On Wed, Feb 13, 2019 at 02:27:04PM +0800, Qu Wenruo wrote:
> From: Josef Bacik <josef@xxxxxxxxxxxxxx>
>
> Qgroups will do the old roots lookup at delayed ref time, which could be
> while walking down the extent root while running a delayed ref. This
> should be fine, except we specifically lock eb's in the backref walking
> code irrespective of path->skip_locking, which deadlocks the system.
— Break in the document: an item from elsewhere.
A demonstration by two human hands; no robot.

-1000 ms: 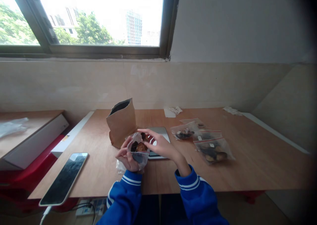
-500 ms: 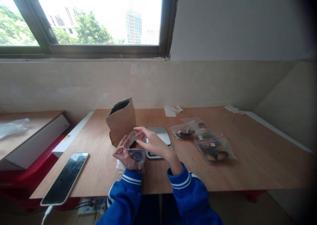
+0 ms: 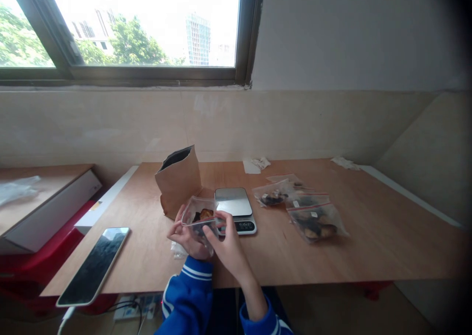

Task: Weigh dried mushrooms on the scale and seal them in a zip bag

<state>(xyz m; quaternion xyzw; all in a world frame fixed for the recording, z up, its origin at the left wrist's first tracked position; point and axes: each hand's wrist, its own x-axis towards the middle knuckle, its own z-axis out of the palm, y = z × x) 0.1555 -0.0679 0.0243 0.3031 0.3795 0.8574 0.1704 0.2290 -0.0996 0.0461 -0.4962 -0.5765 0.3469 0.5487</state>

> Fix up the backref code to honor path->skip_locking, nobody will be
> modifying the commit_root when we're searching so it's completely safe
> to do.
>
> This happens Since fb235dc06fac ("btrfs: qgroup: Move half of the qgroup
> accounting time out of commit trans"), kernel may lockup with quota
> enabled.
>
> There is one backref trace triggered by snapshot dropping along with
> write operation in the source subvolume. The example can be reliably
> reproduced:
>
> btrfs-cleaner D 0 4062 2 0x80000000
> Call Trace:
> schedule+0x32/0x90
> btrfs_tree_read_lock+0x93/0x130 [btrfs]
> find_parent_nodes+0x29b/0x1170 [btrfs]
> btrfs_find_all_roots_safe+0xa8/0x120 [btrfs]
> btrfs_find_all_roots+0x57/0x70 [btrfs]
> btrfs_qgroup_trace_extent_post+0x37/0x70 [btrfs]
> btrfs_qgroup_trace_leaf_items+0x10b/0x140 [btrfs]
> btrfs_qgroup_trace_subtree+0xc8/0xe0 [btrfs]
> do_walk_down+0x541/0x5e3 [btrfs]
> walk_down_tree+0xab/0xe7 [btrfs]
> btrfs_drop_snapshot+0x356/0x71a [btrfs]
> btrfs_clean_one_deleted_snapshot+0xb8/0xf0 [btrfs]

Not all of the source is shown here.